PGH Web

PGH Web

Web Solutions from Pittsburgh

Why Puppeteer PDFs Are So Large (and How to Compress Them)

Jeff Straney·

We needed a PDF pipeline. Not a complicated one. HTML and CSS source files, rendered to a professional PDF for sale as a digital download. We had the content. We had the design. We had Puppeteer, which is what you reach for when you need Chrome to do something without a human sitting in front of it.

The first build produced a 53MB PDF. Ten pages, four images, no particular reason for the file to be that large. If you've landed here because your Puppeteer PDF is enormous and you don't know why, the answer is a few sections down. The wrong turns along the way are worth reading too.

This is where a reasonable person stops and asks a question before doing anything else. I didn't do that. Instead, I asked Claude.

The Diagnosis

Claude looked at the situation and offered a confident explanation: Puppeteer was somehow inflating the images. The low-resolution webp files going in were, according to this theory, coming out much larger on the other side. The exact mechanism was never entirely clear, because the mechanism doesn't exist. You can't make a compressed image contain more information by embedding it in a PDF. That's not how compression works. That's not how information works.

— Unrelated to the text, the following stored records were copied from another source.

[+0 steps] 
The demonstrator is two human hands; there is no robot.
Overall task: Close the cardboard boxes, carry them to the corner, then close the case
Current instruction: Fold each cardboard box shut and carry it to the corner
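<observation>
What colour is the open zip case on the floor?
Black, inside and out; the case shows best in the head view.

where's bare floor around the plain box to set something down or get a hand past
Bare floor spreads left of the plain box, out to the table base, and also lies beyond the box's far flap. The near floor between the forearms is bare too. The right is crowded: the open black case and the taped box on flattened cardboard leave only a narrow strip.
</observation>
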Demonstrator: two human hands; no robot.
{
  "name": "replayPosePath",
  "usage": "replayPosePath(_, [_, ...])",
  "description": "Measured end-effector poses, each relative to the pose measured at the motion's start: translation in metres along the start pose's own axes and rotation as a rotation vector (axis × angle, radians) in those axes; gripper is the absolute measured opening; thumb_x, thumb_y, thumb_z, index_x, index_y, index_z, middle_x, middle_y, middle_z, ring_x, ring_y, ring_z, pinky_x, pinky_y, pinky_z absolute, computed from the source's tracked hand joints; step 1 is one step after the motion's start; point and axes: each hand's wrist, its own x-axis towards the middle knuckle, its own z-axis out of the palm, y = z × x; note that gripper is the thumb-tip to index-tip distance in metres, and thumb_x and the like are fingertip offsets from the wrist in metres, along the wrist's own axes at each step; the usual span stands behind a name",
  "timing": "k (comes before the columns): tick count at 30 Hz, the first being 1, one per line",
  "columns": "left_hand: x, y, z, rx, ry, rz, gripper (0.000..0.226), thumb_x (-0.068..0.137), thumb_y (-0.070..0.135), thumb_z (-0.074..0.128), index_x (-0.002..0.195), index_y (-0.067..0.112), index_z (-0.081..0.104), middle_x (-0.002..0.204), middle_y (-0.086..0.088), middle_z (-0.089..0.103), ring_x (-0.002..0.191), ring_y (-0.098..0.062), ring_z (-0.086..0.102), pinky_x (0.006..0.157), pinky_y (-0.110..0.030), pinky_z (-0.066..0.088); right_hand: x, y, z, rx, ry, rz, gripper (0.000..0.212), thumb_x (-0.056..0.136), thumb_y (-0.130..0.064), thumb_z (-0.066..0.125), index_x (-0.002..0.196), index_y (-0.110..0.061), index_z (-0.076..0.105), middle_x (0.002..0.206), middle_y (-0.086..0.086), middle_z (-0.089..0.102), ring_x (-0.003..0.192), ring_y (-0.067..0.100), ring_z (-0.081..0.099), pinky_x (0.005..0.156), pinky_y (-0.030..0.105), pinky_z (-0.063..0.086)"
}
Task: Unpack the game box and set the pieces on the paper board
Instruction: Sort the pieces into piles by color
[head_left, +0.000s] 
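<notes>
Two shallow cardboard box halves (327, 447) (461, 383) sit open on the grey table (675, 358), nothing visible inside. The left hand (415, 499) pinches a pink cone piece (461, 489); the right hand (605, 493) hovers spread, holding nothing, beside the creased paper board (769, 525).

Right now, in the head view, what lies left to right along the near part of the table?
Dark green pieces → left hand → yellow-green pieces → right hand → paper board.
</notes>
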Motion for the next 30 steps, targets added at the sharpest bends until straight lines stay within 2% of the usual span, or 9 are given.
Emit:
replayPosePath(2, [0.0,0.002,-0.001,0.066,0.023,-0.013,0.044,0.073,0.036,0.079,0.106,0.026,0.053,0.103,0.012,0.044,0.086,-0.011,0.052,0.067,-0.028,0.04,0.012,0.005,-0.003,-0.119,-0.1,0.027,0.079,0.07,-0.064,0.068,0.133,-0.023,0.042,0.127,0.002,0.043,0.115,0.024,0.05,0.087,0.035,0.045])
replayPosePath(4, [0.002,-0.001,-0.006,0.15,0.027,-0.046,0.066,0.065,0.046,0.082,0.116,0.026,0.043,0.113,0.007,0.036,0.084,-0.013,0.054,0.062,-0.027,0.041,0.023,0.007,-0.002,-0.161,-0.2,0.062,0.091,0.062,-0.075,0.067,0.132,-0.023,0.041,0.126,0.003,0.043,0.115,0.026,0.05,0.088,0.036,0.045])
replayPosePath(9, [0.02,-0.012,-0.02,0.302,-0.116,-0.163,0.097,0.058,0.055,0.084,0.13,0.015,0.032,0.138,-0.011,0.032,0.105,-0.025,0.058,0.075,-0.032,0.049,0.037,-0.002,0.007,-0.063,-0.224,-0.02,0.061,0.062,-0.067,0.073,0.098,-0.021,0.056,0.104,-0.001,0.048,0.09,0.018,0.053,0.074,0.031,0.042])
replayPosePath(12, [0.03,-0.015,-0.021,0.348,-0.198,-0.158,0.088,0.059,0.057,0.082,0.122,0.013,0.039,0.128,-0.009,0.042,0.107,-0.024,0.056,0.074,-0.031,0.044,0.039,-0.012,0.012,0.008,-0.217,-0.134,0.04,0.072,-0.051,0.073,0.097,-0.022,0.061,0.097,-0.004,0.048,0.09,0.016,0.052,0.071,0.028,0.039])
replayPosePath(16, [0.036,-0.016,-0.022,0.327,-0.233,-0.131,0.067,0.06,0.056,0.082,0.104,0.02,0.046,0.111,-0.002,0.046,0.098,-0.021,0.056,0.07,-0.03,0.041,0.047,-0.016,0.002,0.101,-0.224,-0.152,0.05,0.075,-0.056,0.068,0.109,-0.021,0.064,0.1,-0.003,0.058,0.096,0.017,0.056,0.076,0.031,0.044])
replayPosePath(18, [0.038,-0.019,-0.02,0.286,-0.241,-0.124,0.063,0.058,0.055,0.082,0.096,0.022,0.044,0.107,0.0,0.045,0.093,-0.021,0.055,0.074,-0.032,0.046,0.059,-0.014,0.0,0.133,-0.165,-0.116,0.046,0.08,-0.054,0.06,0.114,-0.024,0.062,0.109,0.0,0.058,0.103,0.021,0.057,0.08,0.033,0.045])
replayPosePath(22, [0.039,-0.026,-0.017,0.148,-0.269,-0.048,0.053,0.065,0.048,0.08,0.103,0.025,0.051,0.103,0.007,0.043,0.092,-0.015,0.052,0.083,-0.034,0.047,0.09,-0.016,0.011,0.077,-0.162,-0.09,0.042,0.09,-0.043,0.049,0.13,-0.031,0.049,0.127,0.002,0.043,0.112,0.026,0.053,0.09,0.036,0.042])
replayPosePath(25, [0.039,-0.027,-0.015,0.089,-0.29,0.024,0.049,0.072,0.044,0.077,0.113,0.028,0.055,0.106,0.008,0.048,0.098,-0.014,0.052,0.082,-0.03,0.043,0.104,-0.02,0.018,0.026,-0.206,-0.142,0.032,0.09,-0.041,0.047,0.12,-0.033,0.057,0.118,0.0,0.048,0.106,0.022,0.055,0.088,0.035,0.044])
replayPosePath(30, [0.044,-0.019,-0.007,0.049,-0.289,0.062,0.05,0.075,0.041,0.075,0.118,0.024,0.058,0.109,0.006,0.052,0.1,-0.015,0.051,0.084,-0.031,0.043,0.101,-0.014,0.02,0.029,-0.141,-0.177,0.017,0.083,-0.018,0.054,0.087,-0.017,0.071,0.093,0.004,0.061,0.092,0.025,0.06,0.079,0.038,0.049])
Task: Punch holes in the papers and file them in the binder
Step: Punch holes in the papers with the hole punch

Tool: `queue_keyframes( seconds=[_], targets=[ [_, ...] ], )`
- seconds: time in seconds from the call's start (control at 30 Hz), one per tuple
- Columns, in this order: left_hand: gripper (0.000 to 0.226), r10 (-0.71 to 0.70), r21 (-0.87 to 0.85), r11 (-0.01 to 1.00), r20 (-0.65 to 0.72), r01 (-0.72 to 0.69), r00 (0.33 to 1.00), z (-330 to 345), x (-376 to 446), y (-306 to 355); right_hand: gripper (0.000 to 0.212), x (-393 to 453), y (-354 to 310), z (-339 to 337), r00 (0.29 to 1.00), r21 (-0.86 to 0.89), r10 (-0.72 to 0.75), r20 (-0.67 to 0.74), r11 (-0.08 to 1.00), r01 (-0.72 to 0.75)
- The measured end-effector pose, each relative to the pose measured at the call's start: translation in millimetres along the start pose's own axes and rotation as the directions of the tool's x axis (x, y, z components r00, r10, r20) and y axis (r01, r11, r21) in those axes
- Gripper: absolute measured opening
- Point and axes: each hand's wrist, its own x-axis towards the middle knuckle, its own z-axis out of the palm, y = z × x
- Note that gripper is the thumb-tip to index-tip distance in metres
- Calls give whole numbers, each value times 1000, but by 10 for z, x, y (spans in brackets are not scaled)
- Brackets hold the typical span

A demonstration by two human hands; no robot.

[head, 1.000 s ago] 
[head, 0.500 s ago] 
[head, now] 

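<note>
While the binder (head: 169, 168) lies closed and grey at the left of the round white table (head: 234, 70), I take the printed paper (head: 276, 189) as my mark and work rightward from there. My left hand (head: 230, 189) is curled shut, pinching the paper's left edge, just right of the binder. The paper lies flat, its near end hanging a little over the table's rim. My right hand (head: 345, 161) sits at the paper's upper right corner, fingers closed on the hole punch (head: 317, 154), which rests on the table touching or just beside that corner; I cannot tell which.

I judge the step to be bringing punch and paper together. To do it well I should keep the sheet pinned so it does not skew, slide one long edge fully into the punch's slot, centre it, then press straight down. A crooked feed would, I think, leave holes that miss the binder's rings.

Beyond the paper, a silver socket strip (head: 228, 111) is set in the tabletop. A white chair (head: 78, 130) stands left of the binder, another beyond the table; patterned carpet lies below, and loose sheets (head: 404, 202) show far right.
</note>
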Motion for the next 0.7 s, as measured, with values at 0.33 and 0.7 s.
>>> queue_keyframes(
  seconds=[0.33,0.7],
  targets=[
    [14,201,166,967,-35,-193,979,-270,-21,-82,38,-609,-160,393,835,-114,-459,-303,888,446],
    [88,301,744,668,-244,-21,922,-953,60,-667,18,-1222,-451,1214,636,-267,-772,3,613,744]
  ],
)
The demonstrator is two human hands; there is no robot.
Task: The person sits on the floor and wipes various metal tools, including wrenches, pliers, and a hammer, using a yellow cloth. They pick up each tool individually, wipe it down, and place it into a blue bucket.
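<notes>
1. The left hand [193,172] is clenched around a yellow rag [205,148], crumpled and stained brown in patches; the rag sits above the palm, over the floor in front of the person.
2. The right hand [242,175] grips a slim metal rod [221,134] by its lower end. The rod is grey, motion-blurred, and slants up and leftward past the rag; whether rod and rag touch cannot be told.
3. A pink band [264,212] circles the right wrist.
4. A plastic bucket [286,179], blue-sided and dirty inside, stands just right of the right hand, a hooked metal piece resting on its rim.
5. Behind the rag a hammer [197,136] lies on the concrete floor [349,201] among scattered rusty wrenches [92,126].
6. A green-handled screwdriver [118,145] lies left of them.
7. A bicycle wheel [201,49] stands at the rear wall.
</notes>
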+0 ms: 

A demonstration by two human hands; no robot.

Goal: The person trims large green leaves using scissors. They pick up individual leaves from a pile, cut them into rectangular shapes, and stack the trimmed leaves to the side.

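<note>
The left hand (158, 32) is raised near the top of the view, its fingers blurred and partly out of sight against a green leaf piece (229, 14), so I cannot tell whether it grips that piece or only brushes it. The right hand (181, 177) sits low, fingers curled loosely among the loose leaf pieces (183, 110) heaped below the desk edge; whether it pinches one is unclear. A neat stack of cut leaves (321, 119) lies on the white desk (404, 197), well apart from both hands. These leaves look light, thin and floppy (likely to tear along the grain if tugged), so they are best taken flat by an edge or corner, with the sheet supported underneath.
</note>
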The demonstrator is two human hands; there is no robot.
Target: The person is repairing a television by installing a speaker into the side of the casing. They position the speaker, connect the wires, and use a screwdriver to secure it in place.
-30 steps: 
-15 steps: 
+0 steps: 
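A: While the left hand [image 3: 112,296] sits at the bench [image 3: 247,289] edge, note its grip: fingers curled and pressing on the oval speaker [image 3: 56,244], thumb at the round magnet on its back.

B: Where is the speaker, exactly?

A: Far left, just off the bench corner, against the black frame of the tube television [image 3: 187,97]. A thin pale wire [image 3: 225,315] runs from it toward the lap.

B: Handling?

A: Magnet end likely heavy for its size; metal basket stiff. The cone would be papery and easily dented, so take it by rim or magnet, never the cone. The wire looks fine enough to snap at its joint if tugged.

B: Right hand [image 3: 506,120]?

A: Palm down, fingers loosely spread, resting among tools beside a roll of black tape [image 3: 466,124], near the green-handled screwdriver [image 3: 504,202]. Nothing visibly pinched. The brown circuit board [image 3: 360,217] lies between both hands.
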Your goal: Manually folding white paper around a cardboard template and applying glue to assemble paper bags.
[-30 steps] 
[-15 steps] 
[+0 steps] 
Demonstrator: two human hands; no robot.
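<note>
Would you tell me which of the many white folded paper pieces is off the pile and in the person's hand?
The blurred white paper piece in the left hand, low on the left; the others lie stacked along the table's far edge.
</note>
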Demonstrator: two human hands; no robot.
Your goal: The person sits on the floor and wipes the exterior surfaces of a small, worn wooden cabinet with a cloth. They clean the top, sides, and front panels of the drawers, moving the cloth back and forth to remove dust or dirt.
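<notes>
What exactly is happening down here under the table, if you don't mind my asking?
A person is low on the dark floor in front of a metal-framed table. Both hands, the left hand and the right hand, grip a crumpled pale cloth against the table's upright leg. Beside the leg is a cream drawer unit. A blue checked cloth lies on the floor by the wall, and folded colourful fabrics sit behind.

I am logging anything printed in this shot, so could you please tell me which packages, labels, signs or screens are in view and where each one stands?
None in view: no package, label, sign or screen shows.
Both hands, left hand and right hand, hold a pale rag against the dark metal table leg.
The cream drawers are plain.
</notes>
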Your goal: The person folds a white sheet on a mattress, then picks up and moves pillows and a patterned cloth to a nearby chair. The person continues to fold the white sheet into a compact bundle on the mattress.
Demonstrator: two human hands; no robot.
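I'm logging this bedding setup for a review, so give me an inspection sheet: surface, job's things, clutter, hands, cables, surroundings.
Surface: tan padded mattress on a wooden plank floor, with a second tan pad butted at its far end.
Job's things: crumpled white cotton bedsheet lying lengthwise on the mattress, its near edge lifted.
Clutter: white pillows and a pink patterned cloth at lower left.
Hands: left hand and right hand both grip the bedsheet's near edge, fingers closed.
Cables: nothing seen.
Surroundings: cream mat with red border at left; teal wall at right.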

To Claude's credit, it eventually walked this back. To Claude's discredit, not before it proposed a fix.

The Subset Font Approach

The fix was font subsetting. Specifically, it wanted to bring in Harfbuzz to analyze the document, extract every character in use, and generate minimal font files containing only those glyphs. This would involve a new build step, a new npm dependency with WebAssembly bindings, and, as it turned out, direct downloads from the Google Fonts CDN that returned 404 on every attempt because the URLs were guessed rather than known.

I don't doubt that Harfbuzz is a good tool. I have every doubt that it was the right tool here. We weren't shipping a multilingual document with twelve typefaces. We were shipping a career guide with two fonts in it.

The subsetting step was abandoned after the third broken URL attempt. We moved on.

The Box Shadows

At some point the conversation arrived at our CSS. Claude identified a box-shadow on the role comparison cards and suggested removing it.

A box shadow is a rendering instruction, not stored data. Removing it from a PDF doesn't meaningfully reduce file size. We removed it anyway, rebuilt, and confirmed that 53MB minus one box-shadow: 1px 4px 6px equals 53MB. The shadows went back in.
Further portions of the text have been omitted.